What’s with the jargon?

This may all be information you generally are aware of, but you may be seeing a few new terms that are worth explaining. The terms extract, and feature can be thought of similarly to derive, and metric, respectively. This terminology is more commonly used in the machine learning community and thus is a bit more accurate when discussing how we utilize force plate data here at Sparta Science.

Extracting Features: Now and Forever

The majority of software programs paired with force plates derive or calculate (using calculus derivatives based on principles of physics) different force plate metrics to provide users with more easily interpretable information than the time-series data provides. For example, some researchers may have a good understanding of how concentric rate of force development is calculated from a countermovement jump, what typical ranges are for their subjects, and what that metric may represent.

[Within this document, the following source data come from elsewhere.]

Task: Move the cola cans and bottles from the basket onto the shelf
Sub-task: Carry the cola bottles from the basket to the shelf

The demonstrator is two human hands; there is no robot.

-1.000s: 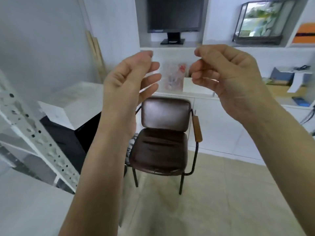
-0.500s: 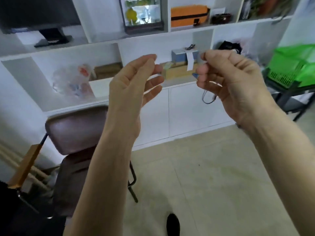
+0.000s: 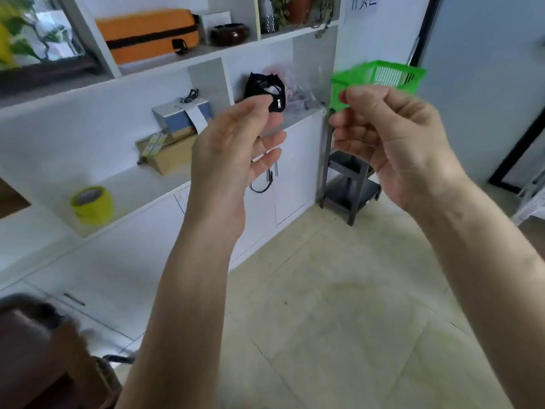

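Both hands are raised in the middle of the frame and neither carries anything: the left hand [image 3: 236, 143] has its fingers loosely bent with thumb and forefinger near each other around empty air, and the right hand [image 3: 392, 137] is curled into a loose fist, also with nothing in it. The green plastic basket [image 3: 380, 76] sits in the upper right of the frame on a dark metal stand [image 3: 348, 178], partly hidden behind the right hand, well apart from both hands. Its inside cannot be seen from here, so I cannot tell whether any cola cans or bottles are in it; none shows anywhere in the view. By my reading the transfer is either not begun or between trips, with the person facing the basket and empty-handed; how many items remain cannot be judged. Counted: one basket, one stand, two hands, no cans, no bottles. The white wall shelving [image 3: 165, 178] fills the upper left and centre, holding one orange case [image 3: 147, 33], one black pouch [image 3: 267, 93], one roll of yellow tape [image 3: 93, 203], one grey and blue box [image 3: 180, 116] above one cardboard box [image 3: 171, 156], and one potted plant [image 3: 300, 8] at the top. Whether this shelving is the target shelf I cannot tell.
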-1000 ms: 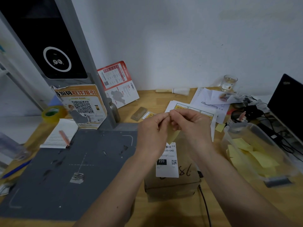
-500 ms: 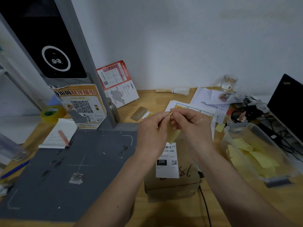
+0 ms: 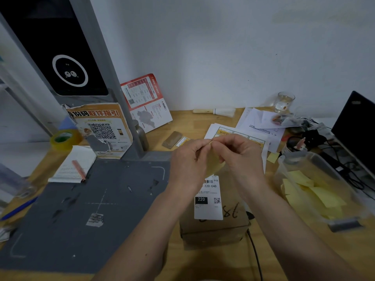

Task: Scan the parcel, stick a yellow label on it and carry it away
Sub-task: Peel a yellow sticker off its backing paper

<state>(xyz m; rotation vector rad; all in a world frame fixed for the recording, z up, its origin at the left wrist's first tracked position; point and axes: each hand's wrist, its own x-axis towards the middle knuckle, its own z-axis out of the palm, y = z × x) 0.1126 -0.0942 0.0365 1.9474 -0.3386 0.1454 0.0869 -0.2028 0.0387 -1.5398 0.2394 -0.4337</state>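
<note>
A small brown cardboard parcel (image 3: 215,230) lies on the wooden desk, right of the grey scanner mat. A white shipping label (image 3: 209,199) reading 220 is stuck on its top. Above the parcel, my left hand (image 3: 188,165) and my right hand (image 3: 239,157) meet, both pinching one yellow label (image 3: 214,165) at its top edge. The label hangs down between my fingers, partly hidden by them. A clear plastic tub (image 3: 316,191) on the right holds several more yellow labels.
The grey scanner mat (image 3: 81,209) fills the left, with the scanner post (image 3: 67,57) behind it. A notepad (image 3: 73,165), tape roll (image 3: 63,138), papers (image 3: 253,128), a glass (image 3: 284,102), cables and a dark screen (image 3: 355,126) crowd the desk. A black cable (image 3: 254,254) runs beside the parcel.
My fingertips have shifted slightly at the top of the yellow label, working its edge. The parcel has not moved.
</note>
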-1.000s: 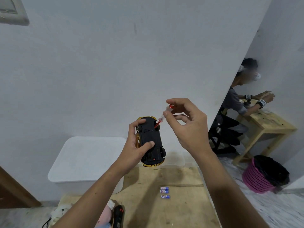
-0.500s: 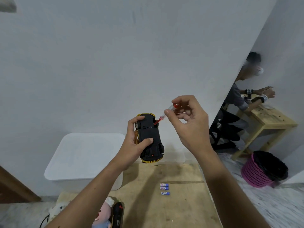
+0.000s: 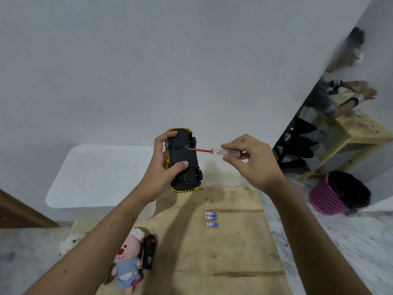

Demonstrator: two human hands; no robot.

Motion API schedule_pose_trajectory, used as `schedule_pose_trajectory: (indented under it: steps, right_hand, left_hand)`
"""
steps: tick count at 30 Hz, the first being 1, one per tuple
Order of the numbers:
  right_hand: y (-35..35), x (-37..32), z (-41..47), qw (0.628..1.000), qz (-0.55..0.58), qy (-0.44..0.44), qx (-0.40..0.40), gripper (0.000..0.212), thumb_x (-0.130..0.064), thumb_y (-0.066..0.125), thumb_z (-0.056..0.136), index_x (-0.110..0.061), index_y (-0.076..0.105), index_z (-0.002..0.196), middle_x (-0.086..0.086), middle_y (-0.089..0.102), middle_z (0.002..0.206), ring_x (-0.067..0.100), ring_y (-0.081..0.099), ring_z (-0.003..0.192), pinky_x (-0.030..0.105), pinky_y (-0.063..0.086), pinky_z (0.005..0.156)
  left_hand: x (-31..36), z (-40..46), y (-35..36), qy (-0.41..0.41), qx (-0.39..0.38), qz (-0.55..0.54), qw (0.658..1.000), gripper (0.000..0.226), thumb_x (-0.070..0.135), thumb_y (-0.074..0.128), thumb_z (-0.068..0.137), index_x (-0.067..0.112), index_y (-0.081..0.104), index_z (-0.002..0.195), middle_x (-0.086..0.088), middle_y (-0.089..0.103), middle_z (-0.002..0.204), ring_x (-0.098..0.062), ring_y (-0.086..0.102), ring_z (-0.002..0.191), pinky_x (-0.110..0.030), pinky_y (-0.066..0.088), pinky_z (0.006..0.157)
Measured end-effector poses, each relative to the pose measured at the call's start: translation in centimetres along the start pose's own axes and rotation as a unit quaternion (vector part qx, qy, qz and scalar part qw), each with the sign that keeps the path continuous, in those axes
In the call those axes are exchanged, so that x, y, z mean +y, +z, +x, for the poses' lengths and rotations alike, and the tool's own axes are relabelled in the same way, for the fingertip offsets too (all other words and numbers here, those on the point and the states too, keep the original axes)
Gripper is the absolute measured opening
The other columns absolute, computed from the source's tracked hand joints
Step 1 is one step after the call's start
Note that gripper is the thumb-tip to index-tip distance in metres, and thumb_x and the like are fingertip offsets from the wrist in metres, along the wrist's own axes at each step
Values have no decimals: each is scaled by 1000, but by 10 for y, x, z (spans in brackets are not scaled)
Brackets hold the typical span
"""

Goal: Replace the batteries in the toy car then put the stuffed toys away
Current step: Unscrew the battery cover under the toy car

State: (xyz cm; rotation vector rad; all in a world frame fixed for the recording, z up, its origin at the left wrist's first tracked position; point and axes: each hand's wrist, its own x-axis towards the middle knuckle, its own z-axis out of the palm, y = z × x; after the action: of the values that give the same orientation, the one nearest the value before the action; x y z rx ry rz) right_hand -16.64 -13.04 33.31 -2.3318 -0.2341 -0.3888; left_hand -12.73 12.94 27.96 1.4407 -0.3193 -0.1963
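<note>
My left hand [image 3: 163, 167] grips a yellow toy car [image 3: 184, 160], held in the air with its black underside facing me. My right hand [image 3: 253, 160] pinches a small screwdriver [image 3: 214, 151] with a red shaft and clear handle; its tip touches the car's underside near the upper wheels. Three blue-and-white batteries [image 3: 211, 218] lie on the wooden board [image 3: 223, 252] below. A pink stuffed toy in a blue dress [image 3: 126, 265] lies at the board's left edge. A white stuffed toy [image 3: 69, 243] is partly hidden behind my left forearm.
A black remote control [image 3: 149, 251] lies beside the pink toy. A white lidded bin [image 3: 100, 177] stands against the wall at left. At right, another person sits at a wooden table [image 3: 359, 133], with a pink basket [image 3: 331, 199] on the marble floor.
The screwdriver has swung from steeply tilted to almost level, my right hand moving out to the right. The view has tipped down, showing more of the board and toys.
</note>
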Motion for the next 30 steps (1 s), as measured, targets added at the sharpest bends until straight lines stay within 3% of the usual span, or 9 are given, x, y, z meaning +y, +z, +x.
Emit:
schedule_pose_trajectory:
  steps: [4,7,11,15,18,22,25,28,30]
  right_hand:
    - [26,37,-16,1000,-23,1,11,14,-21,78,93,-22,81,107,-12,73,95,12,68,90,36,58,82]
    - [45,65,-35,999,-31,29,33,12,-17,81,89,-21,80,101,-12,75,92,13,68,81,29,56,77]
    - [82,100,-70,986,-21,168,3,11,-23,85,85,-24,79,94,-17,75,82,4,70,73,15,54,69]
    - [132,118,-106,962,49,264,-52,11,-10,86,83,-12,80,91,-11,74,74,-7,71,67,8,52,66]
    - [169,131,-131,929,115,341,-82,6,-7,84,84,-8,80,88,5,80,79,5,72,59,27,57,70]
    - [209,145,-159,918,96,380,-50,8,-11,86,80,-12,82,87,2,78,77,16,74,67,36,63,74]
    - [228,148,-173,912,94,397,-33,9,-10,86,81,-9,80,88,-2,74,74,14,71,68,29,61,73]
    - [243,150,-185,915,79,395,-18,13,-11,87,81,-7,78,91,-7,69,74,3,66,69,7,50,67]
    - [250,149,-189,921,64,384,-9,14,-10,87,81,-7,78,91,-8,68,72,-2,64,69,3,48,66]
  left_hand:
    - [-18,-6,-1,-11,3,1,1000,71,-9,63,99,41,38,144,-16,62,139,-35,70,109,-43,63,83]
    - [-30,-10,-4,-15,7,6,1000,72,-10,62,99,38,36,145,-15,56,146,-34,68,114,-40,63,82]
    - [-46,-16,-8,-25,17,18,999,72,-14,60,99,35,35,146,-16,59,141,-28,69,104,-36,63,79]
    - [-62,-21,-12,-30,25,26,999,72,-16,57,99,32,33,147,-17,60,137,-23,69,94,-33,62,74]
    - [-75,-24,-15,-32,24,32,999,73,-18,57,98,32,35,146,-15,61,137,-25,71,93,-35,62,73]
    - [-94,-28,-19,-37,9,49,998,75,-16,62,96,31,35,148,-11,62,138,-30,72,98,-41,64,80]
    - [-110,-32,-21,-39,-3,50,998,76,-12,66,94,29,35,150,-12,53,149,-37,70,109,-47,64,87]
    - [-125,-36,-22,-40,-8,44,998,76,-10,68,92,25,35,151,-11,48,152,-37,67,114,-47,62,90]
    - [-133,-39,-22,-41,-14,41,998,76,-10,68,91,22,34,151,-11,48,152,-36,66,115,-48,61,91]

Similar to other software, the Trinsic human data platform (HDP) Sparta Science is built upon also extracts features from the time-series data utilizing physics-driven principles and provides them after the completion of a scan (force plate assessment). However, it additionally stores all of the raw time-series sensor data in a secure data lakehouse as part of the HDP ecosystem. This allows us to continuously extract new features from historical data and use them in analysis and modeling. So if there is a new feature (metric, variable, etc) of interest, utilizing a machine learning pipeline we are able to extract this feature from previous data collection and utilize it in analysis, research, and model development.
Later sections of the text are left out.